**EXERCISE INSTRUCTIONS**
Please transcribe the listing below with every word intact.

**DATA TO USE**
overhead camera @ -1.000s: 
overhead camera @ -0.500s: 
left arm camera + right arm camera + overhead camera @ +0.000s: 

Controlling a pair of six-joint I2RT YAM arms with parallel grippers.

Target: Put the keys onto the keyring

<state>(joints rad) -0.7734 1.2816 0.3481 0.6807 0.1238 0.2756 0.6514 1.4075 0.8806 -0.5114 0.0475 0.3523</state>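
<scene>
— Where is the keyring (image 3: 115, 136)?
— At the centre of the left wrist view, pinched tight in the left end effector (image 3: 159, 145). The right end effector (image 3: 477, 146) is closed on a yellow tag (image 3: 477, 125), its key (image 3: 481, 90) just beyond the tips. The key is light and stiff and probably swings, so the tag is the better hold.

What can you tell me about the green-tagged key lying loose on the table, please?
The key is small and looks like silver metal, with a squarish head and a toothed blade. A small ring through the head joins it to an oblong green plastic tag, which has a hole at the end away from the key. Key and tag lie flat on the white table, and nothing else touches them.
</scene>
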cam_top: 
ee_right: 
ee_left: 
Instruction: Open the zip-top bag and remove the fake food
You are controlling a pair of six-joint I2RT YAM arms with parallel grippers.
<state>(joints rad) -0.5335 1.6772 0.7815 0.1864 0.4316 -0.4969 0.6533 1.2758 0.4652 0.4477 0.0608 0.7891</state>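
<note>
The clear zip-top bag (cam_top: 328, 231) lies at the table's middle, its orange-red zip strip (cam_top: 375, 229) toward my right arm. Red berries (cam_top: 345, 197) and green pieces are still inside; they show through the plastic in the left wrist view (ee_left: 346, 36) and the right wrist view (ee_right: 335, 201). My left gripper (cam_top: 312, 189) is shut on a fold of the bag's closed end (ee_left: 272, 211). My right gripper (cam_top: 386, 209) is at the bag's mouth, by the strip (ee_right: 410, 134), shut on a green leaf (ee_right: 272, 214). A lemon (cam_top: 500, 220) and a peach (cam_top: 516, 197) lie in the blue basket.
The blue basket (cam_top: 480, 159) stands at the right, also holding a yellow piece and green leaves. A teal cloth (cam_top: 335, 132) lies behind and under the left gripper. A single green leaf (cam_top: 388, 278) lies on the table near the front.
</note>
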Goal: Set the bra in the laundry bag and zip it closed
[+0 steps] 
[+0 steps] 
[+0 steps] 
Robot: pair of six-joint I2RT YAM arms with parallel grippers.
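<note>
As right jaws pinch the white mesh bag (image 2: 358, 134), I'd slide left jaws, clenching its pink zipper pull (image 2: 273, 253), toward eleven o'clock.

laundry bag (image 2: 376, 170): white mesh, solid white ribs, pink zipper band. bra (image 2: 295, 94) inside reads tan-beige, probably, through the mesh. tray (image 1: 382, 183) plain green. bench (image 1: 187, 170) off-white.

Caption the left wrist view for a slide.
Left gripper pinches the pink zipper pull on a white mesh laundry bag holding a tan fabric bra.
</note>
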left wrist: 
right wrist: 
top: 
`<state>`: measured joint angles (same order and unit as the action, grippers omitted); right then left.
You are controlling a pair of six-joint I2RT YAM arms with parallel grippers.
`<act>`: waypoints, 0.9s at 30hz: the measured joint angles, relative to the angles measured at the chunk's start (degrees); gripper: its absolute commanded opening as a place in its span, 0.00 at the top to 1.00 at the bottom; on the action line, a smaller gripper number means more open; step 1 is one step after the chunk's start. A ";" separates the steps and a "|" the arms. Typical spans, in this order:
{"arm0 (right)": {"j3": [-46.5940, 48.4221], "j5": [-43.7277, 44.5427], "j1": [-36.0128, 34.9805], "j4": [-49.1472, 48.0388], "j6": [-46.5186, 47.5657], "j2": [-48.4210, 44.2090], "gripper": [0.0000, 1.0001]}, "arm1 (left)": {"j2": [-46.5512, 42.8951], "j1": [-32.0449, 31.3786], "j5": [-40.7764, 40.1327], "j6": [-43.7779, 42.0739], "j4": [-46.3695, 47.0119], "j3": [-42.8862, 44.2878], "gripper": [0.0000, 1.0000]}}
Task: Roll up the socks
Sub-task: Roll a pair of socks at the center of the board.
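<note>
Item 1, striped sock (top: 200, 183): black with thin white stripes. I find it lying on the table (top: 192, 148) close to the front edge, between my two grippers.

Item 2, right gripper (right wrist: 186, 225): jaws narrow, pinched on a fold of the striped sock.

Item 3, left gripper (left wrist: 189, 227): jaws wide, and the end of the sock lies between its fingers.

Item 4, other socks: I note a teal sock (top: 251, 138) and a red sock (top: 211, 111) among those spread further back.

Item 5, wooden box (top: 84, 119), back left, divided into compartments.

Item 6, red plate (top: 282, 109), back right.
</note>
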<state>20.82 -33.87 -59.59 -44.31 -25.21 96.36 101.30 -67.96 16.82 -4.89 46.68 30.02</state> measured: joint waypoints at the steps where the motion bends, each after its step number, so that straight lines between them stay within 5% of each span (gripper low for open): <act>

**SOLUTION FOR THIS PROBLEM**
overhead camera @ -1.000s: 
overhead camera @ -0.500s: 
left arm camera + right arm camera + overhead camera @ +0.000s: 

Controlling a pair of six-joint I2RT YAM arms with parallel grippers.

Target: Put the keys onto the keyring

<state>(joints rad) -0.7734 1.2816 0.3481 0.6807 0.1238 0.2756 0.6514 1.4075 0.8806 -0.5114 0.0475 0.3523</state>
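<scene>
— Where is the keyring (image 3: 115, 136)?
— At the centre of the left wrist view, pinched tight in the left end effector (image 3: 159, 145). The right end effector (image 3: 477, 146) is closed on a yellow tag (image 3: 477, 125), its key (image 3: 481, 90) just beyond the tips. The key is light and stiff and probably swings, so the tag is the better hold.

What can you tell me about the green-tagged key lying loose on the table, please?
The key is small and looks like silver metal, with a squarish head and a toothed blade. A small ring through the head joins it to an oblong green plastic tag, which has a hole at the end away from the key. Key and tag lie flat on the white table, and nothing else touches them.
</scene>
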cam_top: 
ee_right: 
ee_left: 
Instruction: Open the zip-top bag and remove the fake food
You are controlling a pair of six-joint I2RT YAM arms with parallel grippers.
<state>(joints rad) -0.5335 1.6772 0.7815 0.1864 0.4316 -0.4969 0.6533 1.2758 0.4652 0.4477 0.0608 0.7891</state>
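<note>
The clear zip-top bag (cam_top: 328, 231) lies at the table's middle, its orange-red zip strip (cam_top: 375, 229) toward my right arm. Red berries (cam_top: 345, 197) and green pieces are still inside; they show through the plastic in the left wrist view (ee_left: 346, 36) and the right wrist view (ee_right: 335, 201). My left gripper (cam_top: 312, 189) is shut on a fold of the bag's closed end (ee_left: 272, 211). My right gripper (cam_top: 386, 209) is at the bag's mouth, by the strip (ee_right: 410, 134), shut on a green leaf (ee_right: 272, 214). A lemon (cam_top: 500, 220) and a peach (cam_top: 516, 197) lie in the blue basket.
The blue basket (cam_top: 480, 159) stands at the right, also holding a yellow piece and green leaves. A teal cloth (cam_top: 335, 132) lies behind and under the left gripper. A single green leaf (cam_top: 388, 278) lies on the table near the front.
</note>
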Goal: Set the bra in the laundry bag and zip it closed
[+0 steps] 
[+0 steps] 
[+0 steps] 
Robot: pair of six-joint I2RT YAM arms with parallel grippers.
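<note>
As right jaws pinch the white mesh bag (image 2: 358, 134), I'd slide left jaws, clenching its pink zipper pull (image 2: 273, 253), toward eleven o'clock.

laundry bag (image 2: 376, 170): white mesh, solid white ribs, pink zipper band. bra (image 2: 295, 94) inside reads tan-beige, probably, through the mesh. tray (image 1: 382, 183) plain green. bench (image 1: 187, 170) off-white.

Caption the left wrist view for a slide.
Left gripper pinches the pink zipper pull on a white mesh laundry bag holding a tan fabric bra.
</note>
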left wrist: 
right wrist: 
top: 
`<state>`: measured joint angles (same order and unit as the action, grippers omitted); right then left.
You are controlling a pair of six-joint I2RT YAM arms with parallel grippers.
`<act>`: waypoints, 0.9s at 30hz: the measured joint angles, relative to the angles measured at the chunk's start (degrees); gripper: its absolute commanded opening as a place in its span, 0.00 at the top to 1.00 at the bottom; on the action line, a smaller gripper number means more open; step 1 is one step after the chunk's start. A ";" separates the steps and a "|" the arms. Typical spans, in this order:
{"arm0 (right)": {"j3": [-46.5940, 48.4221], "j5": [-43.7277, 44.5427], "j1": [-36.0128, 34.9805], "j4": [-49.1472, 48.0388], "j6": [-46.5186, 47.5657], "j2": [-48.4210, 44.2090], "gripper": [0.0000, 1.0001]}, "arm1 (left)": {"j2": [-46.5512, 42.8951], "j1": [-32.0449, 31.3786], "j5": [-40.7764, 40.1327], "j6": [-43.7779, 42.0739], "j4": [-46.3695, 47.0119], "j3": [-42.8862, 44.2878], "gripper": [0.0000, 1.0000]}}
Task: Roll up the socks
Sub-task: Roll a pair of socks at the center of the board.
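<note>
Item 1, striped sock (top: 200, 183): black with thin white stripes. I find it lying on the table (top: 192, 148) close to the front edge, between my two grippers.

Item 2, right gripper (right wrist: 186, 225): jaws narrow, pinched on a fold of the striped sock.

Item 3, left gripper (left wrist: 189, 227): jaws wide, and the end of the sock lies between its fingers.

Item 4, other socks: I note a teal sock (top: 251, 138) and a red sock (top: 211, 111) among those spread further back.

Item 5, wooden box (top: 84, 119), back left, divided into compartments.

Item 6, red plate (top: 282, 109), back right.
</note>
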<state>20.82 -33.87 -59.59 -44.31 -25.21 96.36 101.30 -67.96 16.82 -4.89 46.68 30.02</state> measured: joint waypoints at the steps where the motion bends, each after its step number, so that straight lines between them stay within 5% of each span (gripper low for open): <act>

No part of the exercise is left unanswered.